Interactive Investor

AIM's biggest and best cash generators revealed

7th August 2014 13:27

Andrew Hore from interactive investor

Quindell has shown that there can be a big difference between reported profit and cash generation and it is not the only example of this miss-match. It is important that profit turns into cash or a company will have to tap shareholders for more money or run into financial difficulties.

A growing business does generally require additional working capital so there may be a gap between reported profit and cash generated, but it should not be a consistently large gap. Poor cash generation is not just about failing to collect cash efficiently. It may be a problem with one or two large debtors not paying promptly or a case of revenues being recognised long before the customer is likely to pay. In some cases these receivables have to be written off as bad debts so effectively the profit was never really made. Sometimes a company may even have to pay tax on a declared profit which has not turned into cash.

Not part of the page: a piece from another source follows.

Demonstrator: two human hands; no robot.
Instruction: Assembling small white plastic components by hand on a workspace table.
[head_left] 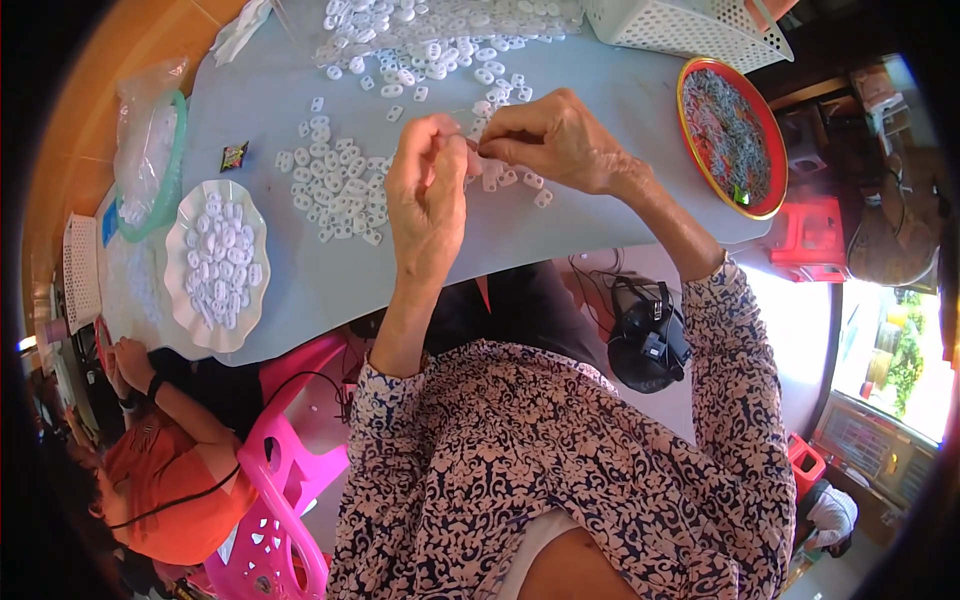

Payment terms may differ in different countries. For example, Chinese companies tend to have to wait longer to be paid than European companies because that is what is normal for the local market. Investors need to understand these differences but also be aware that they can be used as an excuse for poor financial management.

In contrast, some companies are paid upfront for services and recognise these revenues over the length of the contract. This means that cash is generated faster than profit is reported.

One thing that should be made clear is that cash collection is completely different to cash generation. The UK government collects billions of pounds in cash from taxes yet everyone knows it has an enormous budget deficit - the equivalent of a cash outflow for a company. The fact that a company collects a lot of cash gives no indication of whether there is a cash inflow or outflow for the business.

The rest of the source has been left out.